There are many reasons why people become interested in practicing yoga. One of these is the wish to alleviate physical pain, commonly back pain, and studies have shown yoga to be very effective for this. So how does yoga make us feel better?

In the past, pain was thought to be a subjective experience, based on the injury. However, some people with, for example, bulging vertebral discs, experience pain, while others do not. We can experience old injuries for decades, even though tests may show that the tissues have healed. There seems to be several ideas about why this is. Pain is very personal.

New developments in the understanding of fascia, the web of connective tissue that knits all of our body parts into a whole, indicate that we store "issues in our tissues."That certain areas of the body become locked for various reasons. In this case, an aligned practice of yoga postures that build heat in the body would be ideal therapy for chronic pain.

Another related concept may lie in new developments in pain science. Pain has traditionally been seen as an input to the brain from the body, but the new pain paradigm has defined pain as an OUTPUT from the brain. Our brain manufactures pain.

According to newer research, the brain receives a multitude of signals from the body, then sorts and prioritizes them to create sensations of pain. Our minds do get set into patterns, as we have all experienced, and so our pain is influenced by these patterns, such as our beliefs about our bodies, cultural conditioning about body image and aging, anxiety, perceived threats, and so on.

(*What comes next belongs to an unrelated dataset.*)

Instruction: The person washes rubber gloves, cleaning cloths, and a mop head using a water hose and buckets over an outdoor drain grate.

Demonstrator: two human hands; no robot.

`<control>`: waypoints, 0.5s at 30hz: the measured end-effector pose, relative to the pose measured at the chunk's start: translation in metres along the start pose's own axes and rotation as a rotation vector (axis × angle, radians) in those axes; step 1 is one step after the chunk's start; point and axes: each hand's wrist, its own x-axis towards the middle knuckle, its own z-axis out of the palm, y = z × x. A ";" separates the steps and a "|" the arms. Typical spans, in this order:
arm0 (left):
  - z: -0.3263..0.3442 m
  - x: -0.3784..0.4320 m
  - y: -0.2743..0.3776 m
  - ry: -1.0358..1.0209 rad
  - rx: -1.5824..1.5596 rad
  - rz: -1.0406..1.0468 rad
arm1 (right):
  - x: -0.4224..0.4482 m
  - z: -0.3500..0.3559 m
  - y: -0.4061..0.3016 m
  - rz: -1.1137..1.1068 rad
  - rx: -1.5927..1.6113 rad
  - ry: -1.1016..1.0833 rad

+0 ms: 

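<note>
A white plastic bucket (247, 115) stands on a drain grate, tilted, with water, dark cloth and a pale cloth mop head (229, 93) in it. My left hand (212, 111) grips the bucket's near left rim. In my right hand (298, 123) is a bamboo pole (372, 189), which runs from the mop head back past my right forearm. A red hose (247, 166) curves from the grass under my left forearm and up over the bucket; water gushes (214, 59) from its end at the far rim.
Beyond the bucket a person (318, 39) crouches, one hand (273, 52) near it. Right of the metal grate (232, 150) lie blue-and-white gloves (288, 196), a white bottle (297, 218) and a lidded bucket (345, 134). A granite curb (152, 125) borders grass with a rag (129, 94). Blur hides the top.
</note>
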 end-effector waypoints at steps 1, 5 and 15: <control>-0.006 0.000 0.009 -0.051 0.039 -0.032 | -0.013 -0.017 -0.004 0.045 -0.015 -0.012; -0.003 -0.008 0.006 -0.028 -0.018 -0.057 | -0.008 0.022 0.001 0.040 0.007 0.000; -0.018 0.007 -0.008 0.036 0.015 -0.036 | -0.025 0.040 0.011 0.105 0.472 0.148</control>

Yoga can provide us with a multidimensional approach that shifts the relationship we have to our thoughts and our bodies. The brain has a plasticity - it can be remodeled at any age. Also bear in mind that with all of the research there is, no amount of science has been able to pinpoint where thoughts originate. We can discount experiences as being all in our heads, but yogic theories tell us that this is never the case. What exists in one aspect of our being can roots that stem from other layers of who we are.

All of these new ideas make an even better case for the efficacy of yoga. Pain signals are valuable information that are a wake up call to shift out of the patterning and evolve into wholeness.